Chad: I think you’ve hit the nail on the head. First of all, the greatest thing about being at Northwestern is having access to some of the smartest, most productive young scientists on the planet. We get people that are truly extraordinary from all parts of the world. They have depth and smarts. They’re driven. They’re not afraid to move into new areas.

I think that’s part of the interdisciplinary advantage of Northwestern. They know how to do science well regardless of the area they work in, and they know they’re surrounded by like-minded folks and people who can add their own strengths to a project. When you have that type of team around you, you can do almost anything. These folks come in, they make an impact, and they think about how their impact can push the frontiers of science forward.

But they don’t stop there. They say, okay, I’ve discovered something new – what can we use it for? How can we make the world a better place? That often leads to startup company ideas, that leads to inventions, and it leads to things that go a little further than most places do. That’s one of the really special elements of Northwestern as well.

Ted: And the truly outstanding scholarship and translation that occurs at Northwestern has long been the model of the kind of environment that we’d like to be part of, and we’d like to contribute to.

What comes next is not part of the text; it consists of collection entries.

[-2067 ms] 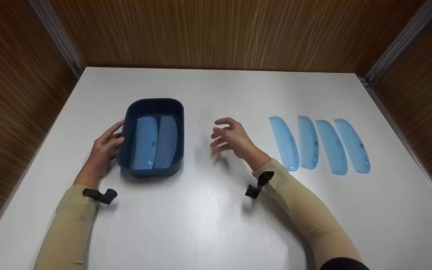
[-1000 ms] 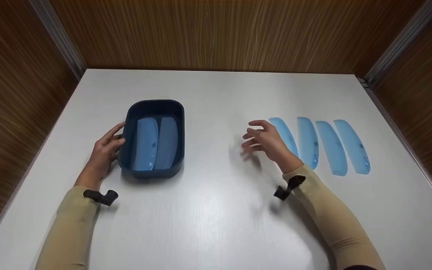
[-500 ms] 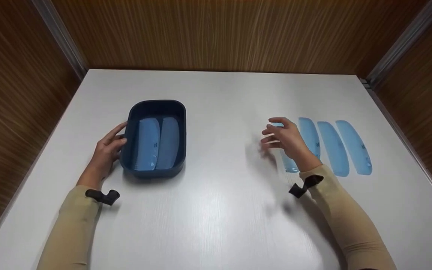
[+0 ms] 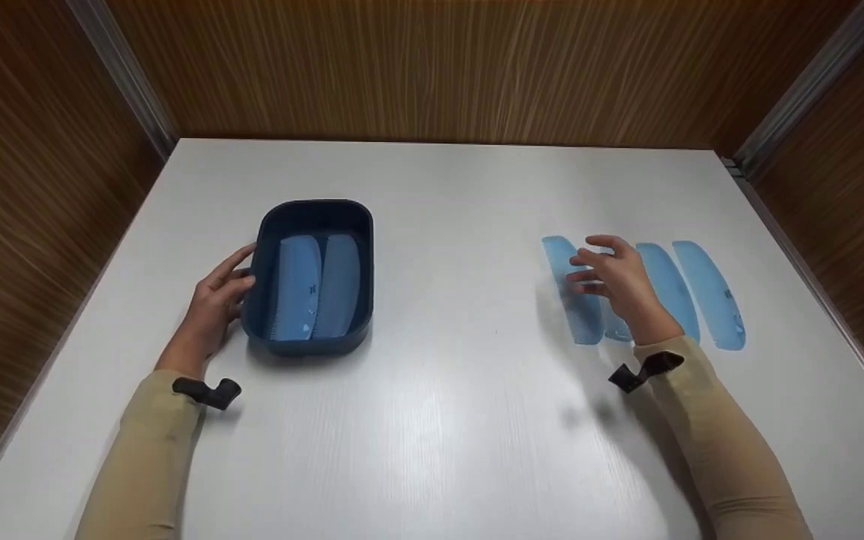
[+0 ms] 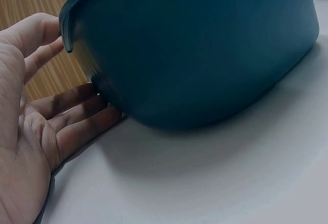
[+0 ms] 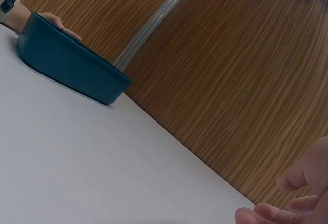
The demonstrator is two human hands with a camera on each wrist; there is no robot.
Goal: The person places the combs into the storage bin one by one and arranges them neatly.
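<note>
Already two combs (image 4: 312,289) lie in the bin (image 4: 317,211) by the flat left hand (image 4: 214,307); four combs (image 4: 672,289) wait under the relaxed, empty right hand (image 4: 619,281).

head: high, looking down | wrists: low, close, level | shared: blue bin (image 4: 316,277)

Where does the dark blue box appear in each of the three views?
Head: box left of centre, left hand on its left wall.
Left wrist: box fills the upper frame, fingers against it.
Right wrist: box upper left.
Shared landmark: white table.
</note>
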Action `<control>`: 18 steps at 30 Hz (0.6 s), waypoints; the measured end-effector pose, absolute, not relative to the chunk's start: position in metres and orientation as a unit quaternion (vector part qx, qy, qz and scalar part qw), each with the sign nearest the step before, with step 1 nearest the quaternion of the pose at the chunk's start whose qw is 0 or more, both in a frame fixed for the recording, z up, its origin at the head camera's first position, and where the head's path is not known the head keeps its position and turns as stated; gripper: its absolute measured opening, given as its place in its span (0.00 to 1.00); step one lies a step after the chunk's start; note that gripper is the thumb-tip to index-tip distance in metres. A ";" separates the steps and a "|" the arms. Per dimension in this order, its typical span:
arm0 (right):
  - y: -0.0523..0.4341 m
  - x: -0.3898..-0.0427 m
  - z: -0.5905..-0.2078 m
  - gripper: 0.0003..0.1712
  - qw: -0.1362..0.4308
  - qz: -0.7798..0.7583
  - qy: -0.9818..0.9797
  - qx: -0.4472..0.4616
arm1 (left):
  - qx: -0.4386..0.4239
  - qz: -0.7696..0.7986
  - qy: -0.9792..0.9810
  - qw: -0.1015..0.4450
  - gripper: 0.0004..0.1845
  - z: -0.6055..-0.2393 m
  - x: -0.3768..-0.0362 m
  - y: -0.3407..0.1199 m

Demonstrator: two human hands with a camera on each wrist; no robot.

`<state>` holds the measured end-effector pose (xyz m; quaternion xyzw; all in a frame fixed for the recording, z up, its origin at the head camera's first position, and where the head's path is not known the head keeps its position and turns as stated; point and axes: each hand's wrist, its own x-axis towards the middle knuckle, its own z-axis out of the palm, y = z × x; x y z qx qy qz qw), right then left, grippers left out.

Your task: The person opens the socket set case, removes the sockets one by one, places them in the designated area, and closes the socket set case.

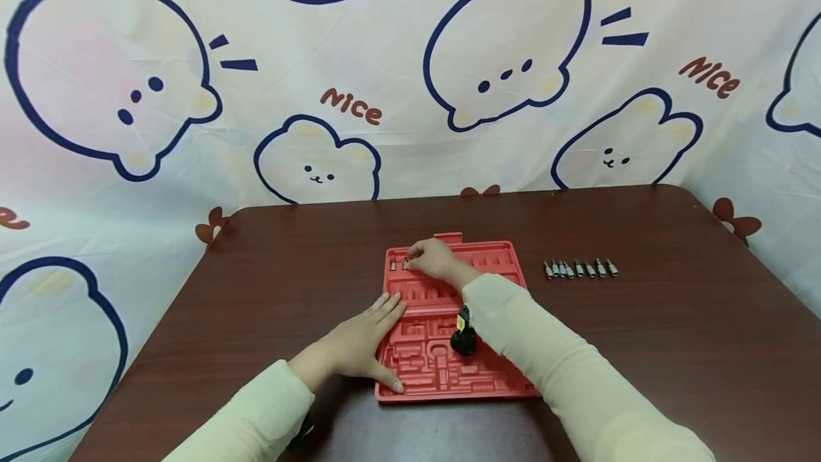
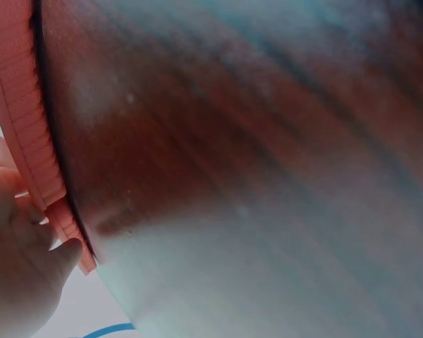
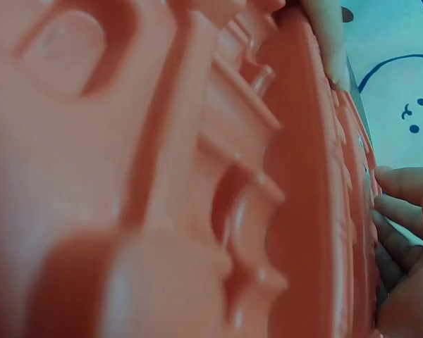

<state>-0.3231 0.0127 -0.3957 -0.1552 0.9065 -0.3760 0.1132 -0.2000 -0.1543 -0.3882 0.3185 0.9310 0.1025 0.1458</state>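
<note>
A red plastic tool case [image 1: 442, 394] lies unfolded on the table, its moulded slots facing up. My left hand [image 1: 359, 337] rests along its left edge, fingers spread and straight, thumb on the near corner. At the far left of the case, my right hand [image 1: 436, 260] pinches a small metal bit socket [image 1: 406, 263] at the top row of slots; the fingertips partly hide it. Another bit socket [image 1: 393, 263] sits in the slot to its left. In the right wrist view, the bent fingers of my right hand [image 3: 409, 239] touch the far part of the case.
Several metal bit sockets [image 1: 579, 269] stand in a row on the dark wooden table [image 1: 641, 348], right of the case. A black wrist camera [image 1: 463, 337] hangs under my right sleeve, over the case. A patterned cloth [image 1: 404, 155] hangs behind the table.
</note>
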 end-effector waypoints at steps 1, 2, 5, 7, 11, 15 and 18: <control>0.011 -0.323 -0.395 0.17 0.110 -0.358 0.914 -0.157 | 0.319 0.102 0.931 0.145 0.63 -0.388 -0.200 -0.154; 0.009 -0.322 -0.395 0.17 0.107 -0.343 0.920 -0.157 | 0.321 0.102 0.931 0.144 0.63 -0.388 -0.200 -0.154; 0.004 -0.321 -0.393 0.18 0.100 -0.305 0.934 -0.159 | 0.323 0.102 0.930 0.142 0.63 -0.388 -0.200 -0.155; 0.002 -0.321 -0.392 0.18 0.100 -0.309 0.933 -0.154 | 0.324 0.103 0.930 0.141 0.63 -0.388 -0.200 -0.155; 0.000 -0.320 -0.395 0.13 0.107 -0.388 0.905 -0.138 | 0.324 0.106 0.930 0.141 0.63 -0.388 -0.200 -0.156; 0.000 -0.318 -0.396 0.08 0.112 -0.468 0.868 -0.125 | 0.321 0.106 0.930 0.144 0.63 -0.388 -0.199 -0.156; 0.000 -0.318 -0.396 0.06 0.099 -0.485 0.862 -0.113 | 0.322 0.105 0.930 0.145 0.63 -0.389 -0.200 -0.155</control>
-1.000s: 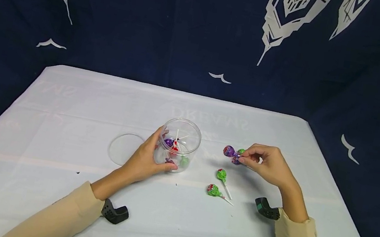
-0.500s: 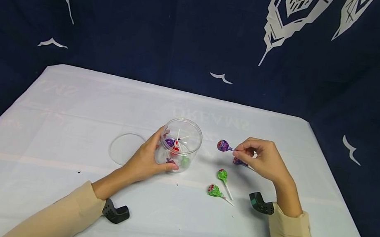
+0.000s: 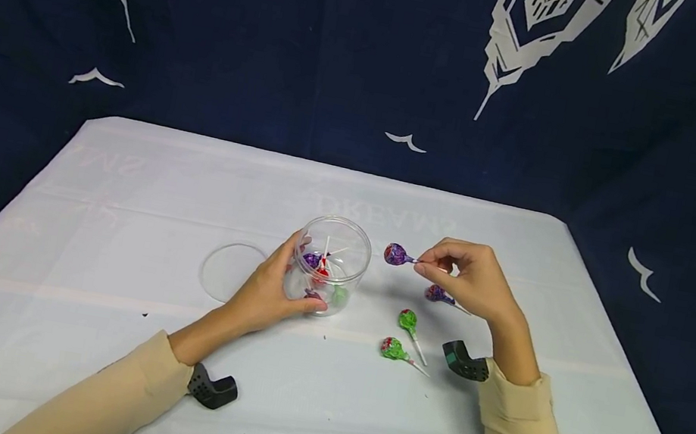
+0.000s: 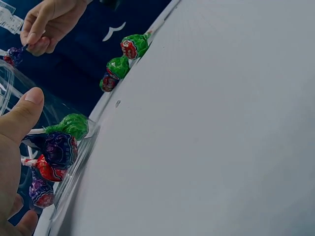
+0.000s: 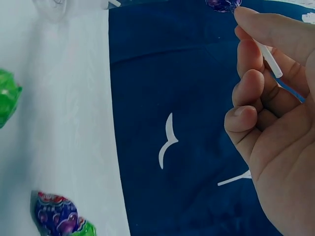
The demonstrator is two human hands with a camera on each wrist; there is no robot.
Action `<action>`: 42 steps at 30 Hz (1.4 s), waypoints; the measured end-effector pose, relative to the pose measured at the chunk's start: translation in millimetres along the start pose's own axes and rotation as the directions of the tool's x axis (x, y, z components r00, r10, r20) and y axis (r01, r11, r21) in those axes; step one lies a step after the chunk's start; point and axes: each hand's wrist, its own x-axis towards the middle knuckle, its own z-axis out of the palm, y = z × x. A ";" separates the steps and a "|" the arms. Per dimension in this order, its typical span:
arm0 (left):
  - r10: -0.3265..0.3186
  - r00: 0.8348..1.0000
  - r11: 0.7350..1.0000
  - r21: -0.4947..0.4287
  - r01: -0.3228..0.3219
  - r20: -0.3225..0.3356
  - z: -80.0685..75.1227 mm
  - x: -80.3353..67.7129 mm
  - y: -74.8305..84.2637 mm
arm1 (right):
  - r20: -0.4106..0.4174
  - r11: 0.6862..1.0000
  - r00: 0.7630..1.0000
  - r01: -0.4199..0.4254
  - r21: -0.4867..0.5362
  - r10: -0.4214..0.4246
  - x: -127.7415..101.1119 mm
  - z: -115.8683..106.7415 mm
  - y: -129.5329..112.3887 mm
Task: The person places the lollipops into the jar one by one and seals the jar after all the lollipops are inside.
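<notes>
Held lollipop [image 3: 395, 254] neared cup [image 3: 328, 280] (cloth [image 3: 303, 401]: flipped "DREAMS").

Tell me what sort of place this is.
Probably an indoor spot set up for recording: a white-covered table, a dark blue printed cloth hanging behind it, and a black device at each of the person's wrists.

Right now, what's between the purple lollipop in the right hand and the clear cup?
Nothing: in the head view, only bare white table shows between the purple lollipop pinched by the right hand and the clear cup.
</notes>
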 end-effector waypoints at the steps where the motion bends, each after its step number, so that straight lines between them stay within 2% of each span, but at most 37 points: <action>1: 0.000 1.000 1.000 -0.002 0.000 0.000 0.0 0.0 0.2 | -0.001 1.000 1.000 0.004 0.002 -0.004 0.8 0.3 -0.5; 14: -0.009 1.000 1.000 0.000 0.009 0.002 -1.0 -0.4 0.3 | -0.005 0.999 1.000 0.014 0.048 -0.014 15.2 8.5 -10.3; 23: 0.006 1.000 1.000 -0.004 -0.006 0.005 -1.1 0.2 0.4 | -0.008 0.996 1.000 0.001 0.089 -0.001 22.1 20.5 20.9; 30: 0.009 1.000 1.000 -0.001 -0.009 0.003 -1.3 -0.1 0.9 | -0.013 0.992 1.000 0.015 0.126 -0.013 28.3 26.0 23.3; 42: 0.046 0.999 0.999 -0.011 -0.046 -0.002 0.2 1.1 -2.5 | -0.013 0.988 1.000 -0.009 0.153 0.011 37.4 35.8 23.8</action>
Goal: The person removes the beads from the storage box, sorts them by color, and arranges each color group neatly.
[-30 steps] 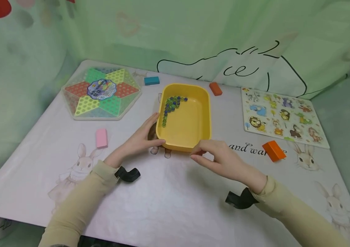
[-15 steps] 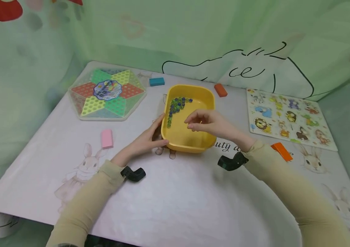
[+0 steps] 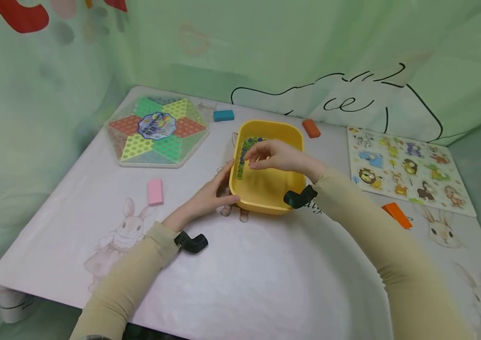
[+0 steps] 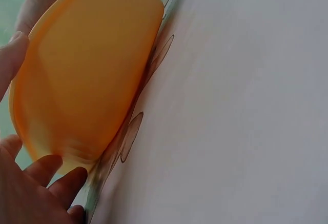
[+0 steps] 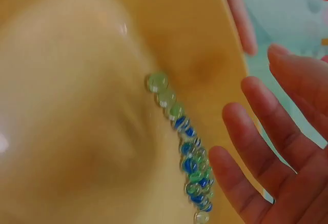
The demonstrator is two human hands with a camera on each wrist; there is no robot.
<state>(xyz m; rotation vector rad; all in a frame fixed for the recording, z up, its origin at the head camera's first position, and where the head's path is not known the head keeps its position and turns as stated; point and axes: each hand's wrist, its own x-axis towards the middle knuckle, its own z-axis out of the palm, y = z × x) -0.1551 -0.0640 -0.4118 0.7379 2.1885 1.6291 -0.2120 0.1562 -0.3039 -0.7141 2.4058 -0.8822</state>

Another factor that was important to us was the U.S. system. It’s an incredibly competitive environment. When you look at the grant system, it’s unbelievably competitive, but that is actually part of the draw. It creates conditions where you’re strongly incentivized to work with your outstanding colleagues at Northwestern and other leading universities to strive and thrive within this very competitive environment.

Chad: You approach science much like I do. You have a breadth that’s unusual, an interest that’s intense, yet you have a very good sense of humor. That’s a combination that’s rare in science, and I think it attracts a different type of student. Has that been your experience?

Ted: I’ve found that the best part of the job is engaging with these brilliant generations of doctoral students and postdocs, who stay brilliant over the generations. As you and I get older, they stay the same age! You get to work with this same demographic of super bright and motivated 22-to-30 year-olds.

What gets me up at 5 in the morning every day is to check in and see: did another great manuscript come in overnight? Did somebody come up with brilliant ideas that they want to talk about? This is the spark that keeps me going back. There’s the grand vision, let’s change the world, but it’s also the people and their remarkable energy and their enthusiasm and their creativity that makes it unbelievably exciting every day.

Chad: You have so much fun doing it. I think that leads to them having a more enjoyable experience as well. I think that’s an important part of motivating people – getting them to be as fired up as you are about a particular topic.

Ted: I think that’s right. The fact that you and I and many of our colleagues love what we do and we love the people we do it with comes across every day in our work. That  helps to engage everybody that we work with. As we often go around saying: the jobs that we do – they sure beat working for a living.

Chad: That’s very well said! We’re so pleased that you decided to come here, and we’re thrilled to see what the future will bring.